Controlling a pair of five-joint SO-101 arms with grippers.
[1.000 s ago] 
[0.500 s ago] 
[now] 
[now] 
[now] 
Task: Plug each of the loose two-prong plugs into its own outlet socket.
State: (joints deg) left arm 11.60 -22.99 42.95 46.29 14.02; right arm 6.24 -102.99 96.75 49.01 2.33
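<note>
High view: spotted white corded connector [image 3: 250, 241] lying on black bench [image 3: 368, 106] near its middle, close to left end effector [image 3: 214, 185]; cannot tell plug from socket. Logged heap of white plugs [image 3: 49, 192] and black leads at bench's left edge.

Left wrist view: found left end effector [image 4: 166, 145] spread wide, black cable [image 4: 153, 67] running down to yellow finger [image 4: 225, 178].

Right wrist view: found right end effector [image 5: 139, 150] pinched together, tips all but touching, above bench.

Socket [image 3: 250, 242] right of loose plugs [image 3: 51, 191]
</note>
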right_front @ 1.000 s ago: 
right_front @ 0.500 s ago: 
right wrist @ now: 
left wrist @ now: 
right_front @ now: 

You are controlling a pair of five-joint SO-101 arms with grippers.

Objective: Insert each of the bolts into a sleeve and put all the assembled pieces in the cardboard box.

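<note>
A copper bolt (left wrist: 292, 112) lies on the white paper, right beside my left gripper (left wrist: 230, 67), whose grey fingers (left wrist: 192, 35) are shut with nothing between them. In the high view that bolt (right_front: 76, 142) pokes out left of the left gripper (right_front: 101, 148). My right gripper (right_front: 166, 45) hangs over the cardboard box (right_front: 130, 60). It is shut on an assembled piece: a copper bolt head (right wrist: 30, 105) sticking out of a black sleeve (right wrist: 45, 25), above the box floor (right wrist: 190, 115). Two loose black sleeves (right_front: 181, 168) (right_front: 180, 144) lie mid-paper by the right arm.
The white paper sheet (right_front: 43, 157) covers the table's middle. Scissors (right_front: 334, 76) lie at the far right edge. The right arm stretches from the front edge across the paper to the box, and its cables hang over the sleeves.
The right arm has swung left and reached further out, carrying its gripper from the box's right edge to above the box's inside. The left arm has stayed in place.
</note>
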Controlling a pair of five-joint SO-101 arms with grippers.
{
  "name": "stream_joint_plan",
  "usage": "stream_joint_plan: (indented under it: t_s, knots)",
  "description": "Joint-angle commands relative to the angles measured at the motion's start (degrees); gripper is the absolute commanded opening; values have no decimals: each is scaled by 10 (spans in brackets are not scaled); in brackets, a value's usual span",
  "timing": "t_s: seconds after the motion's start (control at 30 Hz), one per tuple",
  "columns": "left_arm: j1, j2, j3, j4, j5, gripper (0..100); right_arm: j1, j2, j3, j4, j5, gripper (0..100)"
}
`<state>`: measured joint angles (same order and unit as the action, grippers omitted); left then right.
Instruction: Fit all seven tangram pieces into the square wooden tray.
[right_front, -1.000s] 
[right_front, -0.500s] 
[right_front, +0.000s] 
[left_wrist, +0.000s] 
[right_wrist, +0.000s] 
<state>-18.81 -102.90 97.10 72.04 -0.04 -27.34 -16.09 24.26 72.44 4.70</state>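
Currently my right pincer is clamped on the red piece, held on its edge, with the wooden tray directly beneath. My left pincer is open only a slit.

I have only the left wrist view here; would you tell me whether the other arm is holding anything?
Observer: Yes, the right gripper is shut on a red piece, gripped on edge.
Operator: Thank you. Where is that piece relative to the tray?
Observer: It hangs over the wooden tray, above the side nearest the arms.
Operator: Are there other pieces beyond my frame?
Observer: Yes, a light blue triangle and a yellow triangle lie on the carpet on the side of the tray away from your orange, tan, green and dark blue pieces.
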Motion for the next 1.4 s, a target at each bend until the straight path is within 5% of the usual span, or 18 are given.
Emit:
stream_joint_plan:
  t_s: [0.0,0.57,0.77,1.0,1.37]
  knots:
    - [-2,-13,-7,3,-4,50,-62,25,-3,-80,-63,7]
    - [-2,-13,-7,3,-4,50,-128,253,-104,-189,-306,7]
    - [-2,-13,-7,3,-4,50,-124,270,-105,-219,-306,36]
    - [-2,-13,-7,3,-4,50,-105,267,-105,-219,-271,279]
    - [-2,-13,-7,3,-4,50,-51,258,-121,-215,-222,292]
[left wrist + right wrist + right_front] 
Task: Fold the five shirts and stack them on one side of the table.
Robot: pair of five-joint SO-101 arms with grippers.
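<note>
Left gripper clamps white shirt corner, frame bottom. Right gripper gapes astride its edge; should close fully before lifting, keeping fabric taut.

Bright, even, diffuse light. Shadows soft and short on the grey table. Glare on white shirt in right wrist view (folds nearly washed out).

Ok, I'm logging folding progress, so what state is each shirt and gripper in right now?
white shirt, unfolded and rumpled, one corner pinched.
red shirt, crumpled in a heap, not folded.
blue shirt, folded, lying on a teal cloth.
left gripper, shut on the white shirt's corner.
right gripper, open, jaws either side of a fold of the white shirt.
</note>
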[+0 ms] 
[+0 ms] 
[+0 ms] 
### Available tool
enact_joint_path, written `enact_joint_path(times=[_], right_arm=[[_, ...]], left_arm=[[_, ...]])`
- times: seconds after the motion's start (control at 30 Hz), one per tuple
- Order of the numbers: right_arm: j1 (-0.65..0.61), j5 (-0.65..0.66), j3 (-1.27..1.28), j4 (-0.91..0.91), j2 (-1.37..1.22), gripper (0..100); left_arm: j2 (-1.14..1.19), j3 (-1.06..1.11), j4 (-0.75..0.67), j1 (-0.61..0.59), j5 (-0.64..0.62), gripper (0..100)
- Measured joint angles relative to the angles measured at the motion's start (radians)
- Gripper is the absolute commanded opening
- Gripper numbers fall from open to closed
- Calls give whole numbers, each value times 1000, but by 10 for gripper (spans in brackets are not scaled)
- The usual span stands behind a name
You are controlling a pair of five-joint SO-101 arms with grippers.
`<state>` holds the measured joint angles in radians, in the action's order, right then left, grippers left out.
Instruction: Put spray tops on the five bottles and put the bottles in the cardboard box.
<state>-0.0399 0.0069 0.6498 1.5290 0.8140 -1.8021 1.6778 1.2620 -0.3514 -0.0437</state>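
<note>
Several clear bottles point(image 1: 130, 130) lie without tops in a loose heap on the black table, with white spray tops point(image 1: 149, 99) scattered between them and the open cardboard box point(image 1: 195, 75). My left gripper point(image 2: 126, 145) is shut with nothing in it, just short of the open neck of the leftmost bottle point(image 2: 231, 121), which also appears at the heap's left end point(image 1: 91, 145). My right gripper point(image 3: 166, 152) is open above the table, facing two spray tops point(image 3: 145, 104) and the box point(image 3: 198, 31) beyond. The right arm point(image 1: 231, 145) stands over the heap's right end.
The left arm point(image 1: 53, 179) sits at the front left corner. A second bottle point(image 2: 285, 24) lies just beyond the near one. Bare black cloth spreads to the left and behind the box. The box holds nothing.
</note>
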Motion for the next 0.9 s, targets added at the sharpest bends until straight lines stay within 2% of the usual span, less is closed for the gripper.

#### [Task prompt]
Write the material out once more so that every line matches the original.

#### [Task result]
Controlling a pair of five-joint SO-101 arms with grippers.
[1.000 s ago] 
[0.500 s ago] 
[now] 
[now] 
[now] 
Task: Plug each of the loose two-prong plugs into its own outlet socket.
State: (joints deg) left arm 11.60 -22.99 42.95 46.29 14.02; right arm 6.24 -102.99 96.75 49.01 2.33
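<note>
High view: spotted white corded connector [image 3: 250, 241] lying on black bench [image 3: 368, 106] near its middle, close to left end effector [image 3: 214, 185]; cannot tell plug from socket. Logged heap of white plugs [image 3: 49, 192] and black leads at bench's left edge.

Left wrist view: found left end effector [image 4: 166, 145] spread wide, black cable [image 4: 153, 67] running down to yellow finger [image 4: 225, 178].

Right wrist view: found right end effector [image 5: 139, 150] pinched together, tips all but touching, above bench.

Socket [image 3: 250, 242] right of loose plugs [image 3: 51, 191]
</note>
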right_front @ 1.000 s ago: 
right_front @ 0.500 s ago: 
right wrist @ now: 
left wrist @ now: 
right_front @ now: 

You are controlling a pair of five-joint SO-101 arms with grippers.

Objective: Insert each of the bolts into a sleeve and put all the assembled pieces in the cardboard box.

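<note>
A copper bolt (left wrist: 292, 112) lies on the white paper, right beside my left gripper (left wrist: 230, 67), whose grey fingers (left wrist: 192, 35) are shut with nothing between them. In the high view that bolt (right_front: 76, 142) pokes out left of the left gripper (right_front: 101, 148). My right gripper (right_front: 166, 45) hangs over the cardboard box (right_front: 130, 60). It is shut on an assembled piece: a copper bolt head (right wrist: 30, 105) sticking out of a black sleeve (right wrist: 45, 25), above the box floor (right wrist: 190, 115). Two loose black sleeves (right_front: 181, 168) (right_front: 180, 144) lie mid-paper by the right arm.
The white paper sheet (right_front: 43, 157) covers the table's middle. Scissors (right_front: 334, 76) lie at the far right edge. The right arm stretches from the front edge across the paper to the box, and its cables hang over the sleeves.
The right arm has swung left and reached further out, carrying its gripper from the box's right edge to above the box's inside. The left arm has stayed in place.
</note>
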Controlling a pair of five-joint SO-101 arms with grippers.
{
  "name": "stream_joint_plan",
  "usage": "stream_joint_plan: (indented under it: t_s, knots)",
  "description": "Joint-angle commands relative to the angles measured at the motion's start (degrees); gripper is the absolute commanded opening; values have no decimals: each is scaled by 10 (spans in brackets are not scaled); in brackets, a value's usual span",
  "timing": "t_s: seconds after the motion's start (control at 30 Hz), one per tuple",
  "columns": "left_arm: j1, j2, j3, j4, j5, gripper (0..100); right_arm: j1, j2, j3, j4, j5, gripper (0..100)"
}
`<state>`: measured joint angles (same order and unit as the action, grippers omitted); left then right.
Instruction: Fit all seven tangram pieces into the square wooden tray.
[right_front, -1.000s] 
[right_front, -0.500s] 
[right_front, +0.000s] 
[left_wrist, +0.000s] 
[right_wrist, +0.000s] 
<state>-18.81 -102.90 97.10 72.04 -0.04 -27.34 -16.09 24.26 72.44 4.70</state>
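Currently my right pincer is clamped on the red piece, held on its edge, with the wooden tray directly beneath. My left pincer is open only a slit.

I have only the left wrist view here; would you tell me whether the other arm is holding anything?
Observer: Yes, the right gripper is shut on a red piece, gripped on edge.
Operator: Thank you. Where is that piece relative to the tray?
Observer: It hangs over the wooden tray, above the side nearest the arms.
Operator: Are there other pieces beyond my frame?
Observer: Yes, a light blue triangle and a yellow triangle lie on the carpet on the side of the tray away from your orange, tan, green and dark blue pieces.
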Motion for the next 1.4 s, a target at each bend until the straight path is within 5% of the usual span, or 18 are given.
Emit:
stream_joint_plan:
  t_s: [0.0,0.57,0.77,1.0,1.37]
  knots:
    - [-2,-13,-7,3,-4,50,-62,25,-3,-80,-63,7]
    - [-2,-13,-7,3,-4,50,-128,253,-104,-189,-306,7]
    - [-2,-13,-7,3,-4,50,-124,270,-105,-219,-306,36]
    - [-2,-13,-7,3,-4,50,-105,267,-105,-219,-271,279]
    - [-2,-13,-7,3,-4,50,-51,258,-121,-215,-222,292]
[left wrist + right wrist + right_front] 
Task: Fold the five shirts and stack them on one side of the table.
Robot: pair of five-joint SO-101 arms with grippers.
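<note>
Left gripper clamps white shirt corner, frame bottom. Right gripper gapes astride its edge; should close fully before lifting, keeping fabric taut.

Bright, even, diffuse light. Shadows soft and short on the grey table. Glare on white shirt in right wrist view (folds nearly washed out).

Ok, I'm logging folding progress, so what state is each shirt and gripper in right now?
white shirt, unfolded and rumpled, one corner pinched.
red shirt, crumpled in a heap, not folded.
blue shirt, folded, lying on a teal cloth.
left gripper, shut on the white shirt's corner.
right gripper, open, jaws either side of a fold of the white shirt.
</note>
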[+0 ms] 
[+0 ms] 
[+0 ms] 
### Available tool
enact_joint_path, written `enact_joint_path(times=[_], right_arm=[[_, ...]], left_arm=[[_, ...]])`
- times: seconds after the motion's start (control at 30 Hz), one per tuple
- Order of the numbers: right_arm: j1 (-0.65..0.61), j5 (-0.65..0.66), j3 (-1.27..1.28), j4 (-0.91..0.91), j2 (-1.37..1.22), gripper (0..100); left_arm: j2 (-1.14..1.19), j3 (-1.06..1.11), j4 (-0.75..0.67), j1 (-0.61..0.59), j5 (-0.64..0.62), gripper (0..100)
- Measured joint angles relative to the angles measured at the motion's start (radians)
- Gripper is the absolute commanded opening
- Gripper numbers fall from open to closed
- Calls give whole numbers, each value times 1000, but by 10 for gripper (spans in brackets are not scaled)
- The usual span stands behind a name
You are controlling a pair of five-joint SO-101 arms with grippers.
`<state>` holds the measured joint angles in radians, in the action's order, right then left, grippers left out.
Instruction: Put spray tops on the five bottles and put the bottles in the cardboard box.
<state>-0.0399 0.0069 0.6498 1.5290 0.8140 -1.8021 1.6778 1.2620 -0.3514 -0.0437</state>
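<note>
Several clear bottles point(image 1: 130, 130) lie without tops in a loose heap on the black table, with white spray tops point(image 1: 149, 99) scattered between them and the open cardboard box point(image 1: 195, 75). My left gripper point(image 2: 126, 145) is shut with nothing in it, just short of the open neck of the leftmost bottle point(image 2: 231, 121), which also appears at the heap's left end point(image 1: 91, 145). My right gripper point(image 3: 166, 152) is open above the table, facing two spray tops point(image 3: 145, 104) and the box point(image 3: 198, 31) beyond. The right arm point(image 1: 231, 145) stands over the heap's right end.
The left arm point(image 1: 53, 179) sits at the front left corner. A second bottle point(image 2: 285, 24) lies just beyond the near one. Bare black cloth spreads to the left and behind the box. The box holds nothing.
</note>
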Motion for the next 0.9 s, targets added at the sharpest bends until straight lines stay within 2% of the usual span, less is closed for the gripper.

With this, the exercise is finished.